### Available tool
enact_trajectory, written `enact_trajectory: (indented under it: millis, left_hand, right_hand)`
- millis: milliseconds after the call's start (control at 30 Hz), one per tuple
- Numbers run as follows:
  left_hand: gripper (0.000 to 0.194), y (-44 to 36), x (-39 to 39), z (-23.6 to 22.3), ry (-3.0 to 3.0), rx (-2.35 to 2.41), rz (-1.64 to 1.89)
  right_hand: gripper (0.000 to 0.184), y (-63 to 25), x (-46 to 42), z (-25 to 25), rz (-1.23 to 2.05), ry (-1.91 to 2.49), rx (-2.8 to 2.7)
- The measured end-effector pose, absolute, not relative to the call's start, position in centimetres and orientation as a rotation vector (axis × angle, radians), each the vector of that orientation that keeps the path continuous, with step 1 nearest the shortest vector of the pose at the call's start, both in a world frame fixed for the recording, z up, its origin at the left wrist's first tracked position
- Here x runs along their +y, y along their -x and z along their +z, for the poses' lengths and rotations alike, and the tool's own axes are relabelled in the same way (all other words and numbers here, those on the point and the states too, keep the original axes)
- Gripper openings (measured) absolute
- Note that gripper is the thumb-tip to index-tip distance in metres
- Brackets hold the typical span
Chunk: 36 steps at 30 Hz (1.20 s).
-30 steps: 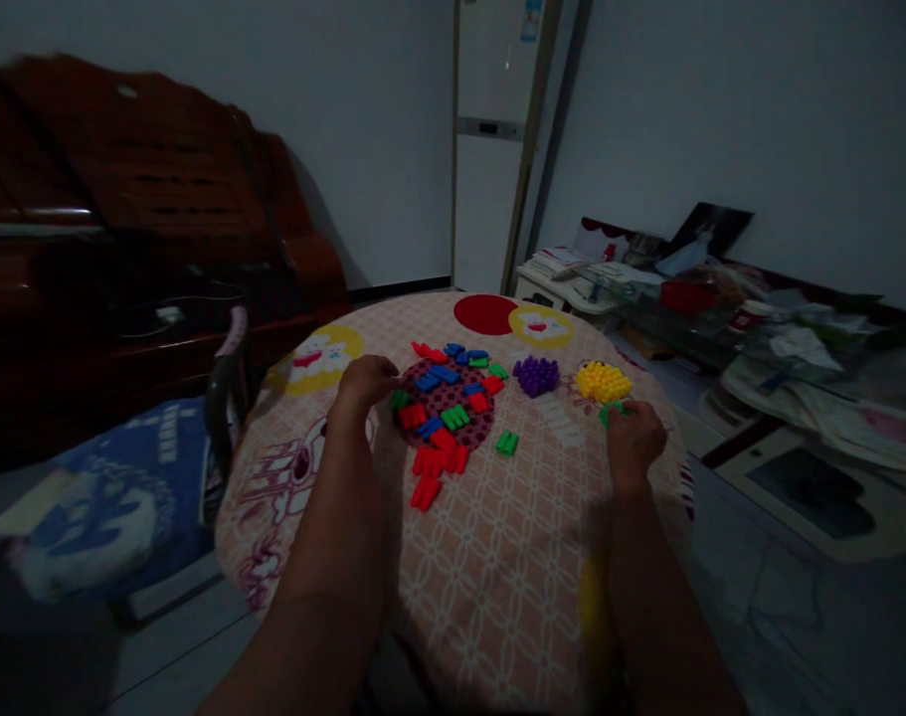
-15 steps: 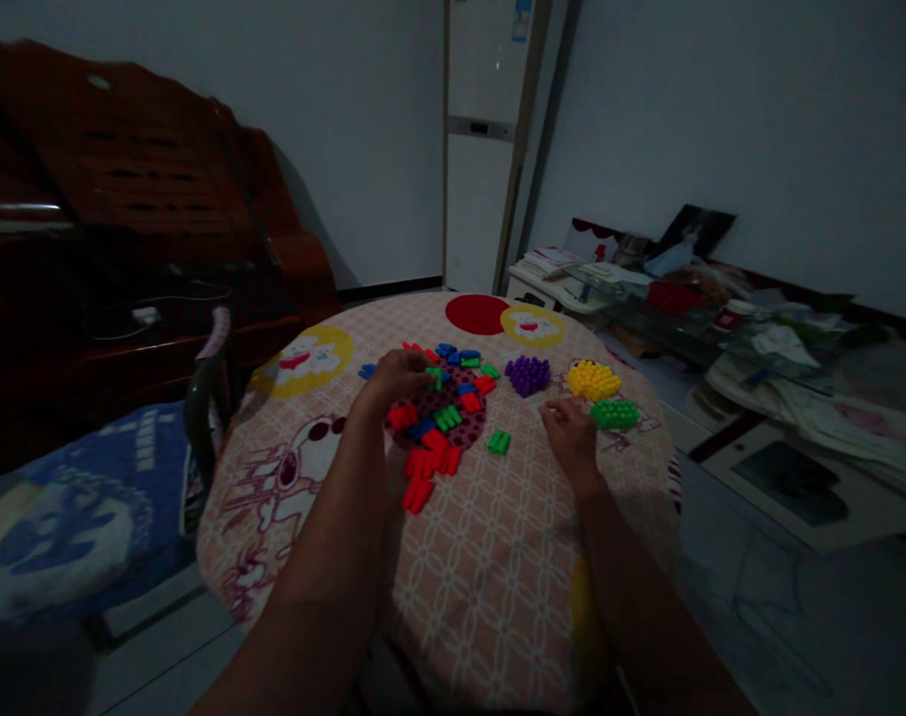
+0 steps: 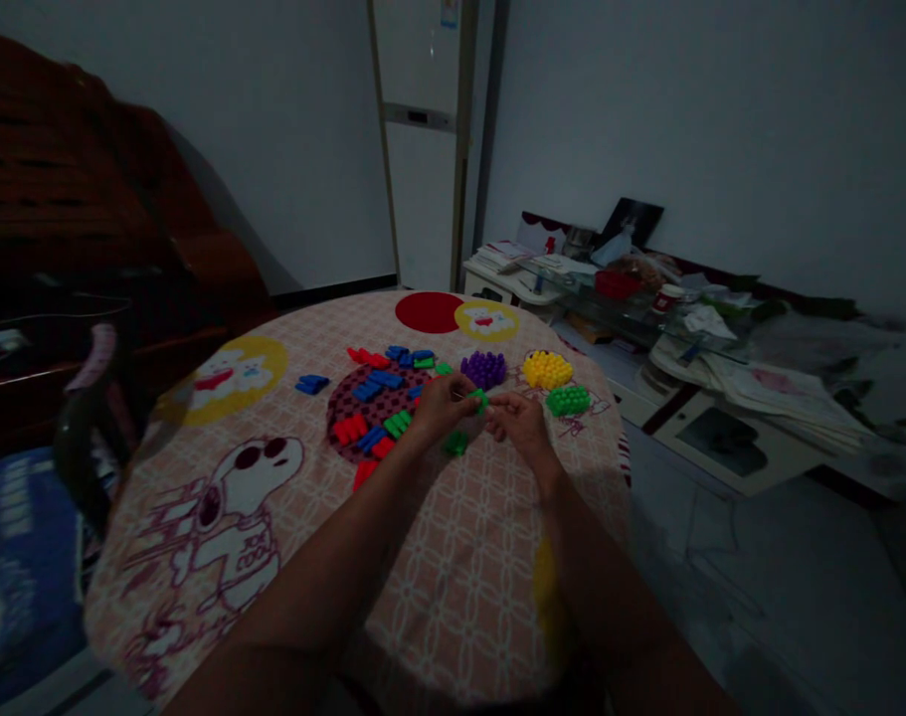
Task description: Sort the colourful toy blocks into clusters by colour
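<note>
Small green block sits between two sets of fingertips, with the left hand closest

The round table (image 3: 453, 587) spreads beneath the person's forearms, its patterned cloth carrying everything near the hands. Over its middle, the left hand (image 3: 441, 406) and the right hand (image 3: 522, 426) face each other, fingertips drawn close together. The left hand pinches the small green block; the right hand's fingers are curled in from the other side, though whether they grip it or only touch it cannot be told.

Beyond the right hand, toward the right edge, lies the green cluster (image 3: 568, 401), its long side running roughly left to right. The yellow cluster (image 3: 547, 370) sits just behind it, and the purple cluster (image 3: 483, 369) lies past the fingertips, farther from the person. Loose red blocks (image 3: 350, 430) and blue blocks (image 3: 378, 385) are scattered off to the left.

Smallest is the pinched green block (image 3: 479, 401), raised in the gap between the hands, right of the left fingertips and left of the right ones. Its long axis is too small and dim to tell
</note>
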<state>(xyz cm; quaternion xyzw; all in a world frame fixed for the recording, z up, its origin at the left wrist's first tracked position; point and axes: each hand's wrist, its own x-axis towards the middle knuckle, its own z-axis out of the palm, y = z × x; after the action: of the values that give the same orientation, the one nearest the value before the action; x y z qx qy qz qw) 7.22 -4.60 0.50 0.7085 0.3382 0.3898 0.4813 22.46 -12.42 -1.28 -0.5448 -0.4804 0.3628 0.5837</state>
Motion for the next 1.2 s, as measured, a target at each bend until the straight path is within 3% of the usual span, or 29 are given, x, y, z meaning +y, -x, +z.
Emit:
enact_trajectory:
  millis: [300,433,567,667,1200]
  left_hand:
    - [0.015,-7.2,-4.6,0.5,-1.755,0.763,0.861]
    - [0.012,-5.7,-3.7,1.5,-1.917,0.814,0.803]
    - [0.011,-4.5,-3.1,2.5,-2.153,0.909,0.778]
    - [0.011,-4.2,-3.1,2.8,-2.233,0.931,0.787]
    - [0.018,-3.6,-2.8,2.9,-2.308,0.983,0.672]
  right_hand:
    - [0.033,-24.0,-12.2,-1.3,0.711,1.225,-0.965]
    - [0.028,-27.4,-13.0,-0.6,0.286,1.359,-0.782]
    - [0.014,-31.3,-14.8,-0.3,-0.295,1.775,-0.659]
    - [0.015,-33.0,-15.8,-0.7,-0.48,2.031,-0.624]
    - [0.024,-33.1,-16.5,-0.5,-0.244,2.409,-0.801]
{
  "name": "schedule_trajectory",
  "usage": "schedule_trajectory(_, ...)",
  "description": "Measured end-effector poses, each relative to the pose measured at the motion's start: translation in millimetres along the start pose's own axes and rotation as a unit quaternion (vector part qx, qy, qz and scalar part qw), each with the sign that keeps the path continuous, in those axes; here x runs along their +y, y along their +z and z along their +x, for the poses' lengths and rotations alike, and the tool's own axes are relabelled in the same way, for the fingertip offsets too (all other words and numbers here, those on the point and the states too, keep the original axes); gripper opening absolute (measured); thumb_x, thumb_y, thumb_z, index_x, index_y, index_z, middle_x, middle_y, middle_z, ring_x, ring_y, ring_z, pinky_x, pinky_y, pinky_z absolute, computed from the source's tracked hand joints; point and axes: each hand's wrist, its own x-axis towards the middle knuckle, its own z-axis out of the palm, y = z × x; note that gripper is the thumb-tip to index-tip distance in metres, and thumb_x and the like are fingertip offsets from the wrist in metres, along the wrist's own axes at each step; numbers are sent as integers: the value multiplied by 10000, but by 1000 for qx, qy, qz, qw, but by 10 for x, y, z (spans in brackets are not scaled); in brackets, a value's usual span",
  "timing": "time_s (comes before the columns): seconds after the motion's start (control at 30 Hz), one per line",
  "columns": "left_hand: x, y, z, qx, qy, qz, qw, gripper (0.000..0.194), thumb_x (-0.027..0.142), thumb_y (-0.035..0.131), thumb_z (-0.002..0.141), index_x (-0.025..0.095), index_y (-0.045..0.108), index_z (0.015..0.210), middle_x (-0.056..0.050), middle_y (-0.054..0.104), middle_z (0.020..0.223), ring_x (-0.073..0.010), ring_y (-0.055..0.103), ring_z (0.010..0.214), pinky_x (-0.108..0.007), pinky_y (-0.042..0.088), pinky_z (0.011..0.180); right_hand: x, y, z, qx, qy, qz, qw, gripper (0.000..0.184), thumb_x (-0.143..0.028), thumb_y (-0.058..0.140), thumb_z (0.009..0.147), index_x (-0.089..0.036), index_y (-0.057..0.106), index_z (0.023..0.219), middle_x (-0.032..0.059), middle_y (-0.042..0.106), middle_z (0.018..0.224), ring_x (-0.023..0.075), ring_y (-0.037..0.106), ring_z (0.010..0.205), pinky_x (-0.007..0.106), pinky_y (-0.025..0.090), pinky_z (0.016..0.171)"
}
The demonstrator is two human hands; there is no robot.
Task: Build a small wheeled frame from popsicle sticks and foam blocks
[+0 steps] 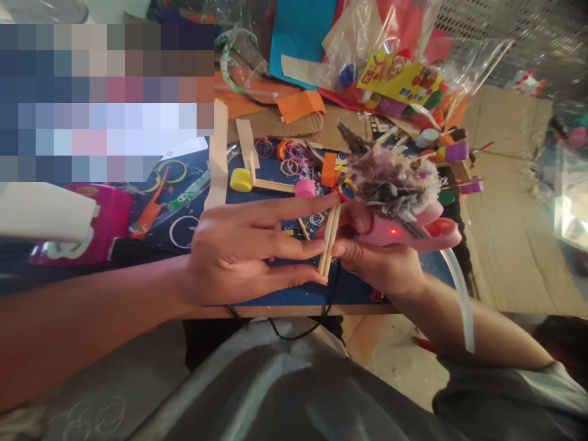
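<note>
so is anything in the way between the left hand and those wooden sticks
Nothing visible: fingertips of the left hand touch the wooden sticks directly. The right hand has its thumb against their other side, and the pink glue gun is off to the right, not between.

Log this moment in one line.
Left hand: touching sticks; Right hand: pinching sticks; Glue gun: by right hand, red light lit; Table: yellow disc, pink disc
</note>
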Motion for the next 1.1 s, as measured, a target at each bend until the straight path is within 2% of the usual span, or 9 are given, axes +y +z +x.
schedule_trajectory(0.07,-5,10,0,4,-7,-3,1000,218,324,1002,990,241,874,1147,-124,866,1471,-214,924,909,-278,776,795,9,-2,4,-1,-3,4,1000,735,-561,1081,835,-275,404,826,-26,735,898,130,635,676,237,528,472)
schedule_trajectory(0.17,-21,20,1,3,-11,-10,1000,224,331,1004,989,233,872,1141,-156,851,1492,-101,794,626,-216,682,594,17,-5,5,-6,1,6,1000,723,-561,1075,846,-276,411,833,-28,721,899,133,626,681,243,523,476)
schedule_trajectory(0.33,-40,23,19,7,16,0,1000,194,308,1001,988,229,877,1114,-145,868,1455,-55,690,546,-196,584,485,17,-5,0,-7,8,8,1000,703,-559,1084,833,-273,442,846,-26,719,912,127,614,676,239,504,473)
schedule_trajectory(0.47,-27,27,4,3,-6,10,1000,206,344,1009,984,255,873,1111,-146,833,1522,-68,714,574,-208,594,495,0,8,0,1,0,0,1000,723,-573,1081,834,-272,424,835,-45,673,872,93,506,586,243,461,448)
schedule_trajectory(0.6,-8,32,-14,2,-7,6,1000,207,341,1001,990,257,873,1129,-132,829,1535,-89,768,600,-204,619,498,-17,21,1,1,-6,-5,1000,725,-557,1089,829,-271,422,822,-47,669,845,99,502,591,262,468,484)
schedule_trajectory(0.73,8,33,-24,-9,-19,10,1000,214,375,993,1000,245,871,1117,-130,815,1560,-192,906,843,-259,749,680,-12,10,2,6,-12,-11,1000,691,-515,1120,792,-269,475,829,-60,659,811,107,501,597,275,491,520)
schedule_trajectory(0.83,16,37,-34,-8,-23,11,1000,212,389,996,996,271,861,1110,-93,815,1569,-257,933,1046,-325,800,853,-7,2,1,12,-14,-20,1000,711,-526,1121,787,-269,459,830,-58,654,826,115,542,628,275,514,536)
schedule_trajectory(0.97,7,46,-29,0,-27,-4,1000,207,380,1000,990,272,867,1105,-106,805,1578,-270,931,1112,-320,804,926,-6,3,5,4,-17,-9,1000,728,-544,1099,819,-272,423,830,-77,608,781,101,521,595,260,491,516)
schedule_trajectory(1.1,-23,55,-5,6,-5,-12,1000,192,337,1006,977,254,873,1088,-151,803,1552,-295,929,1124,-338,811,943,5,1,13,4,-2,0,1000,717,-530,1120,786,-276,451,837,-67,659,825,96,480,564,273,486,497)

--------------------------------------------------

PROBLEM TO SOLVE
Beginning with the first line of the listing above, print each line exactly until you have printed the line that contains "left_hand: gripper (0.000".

ANSWER BOX
### Available tool
enact_trajectory, written `enact_trajectory: (indented under it: millis, left_hand, right_hand)`
- millis: milliseconds after the call's start (control at 30 Hz), one per tuple
- Numbers run as follows:
  left_hand: gripper (0.000 to 0.194), y (-44 to 36), x (-39 to 39), z (-23.6 to 22.3), ry (-3.0 to 3.0), rx (-2.35 to 2.41), rz (-1.64 to 1.89)

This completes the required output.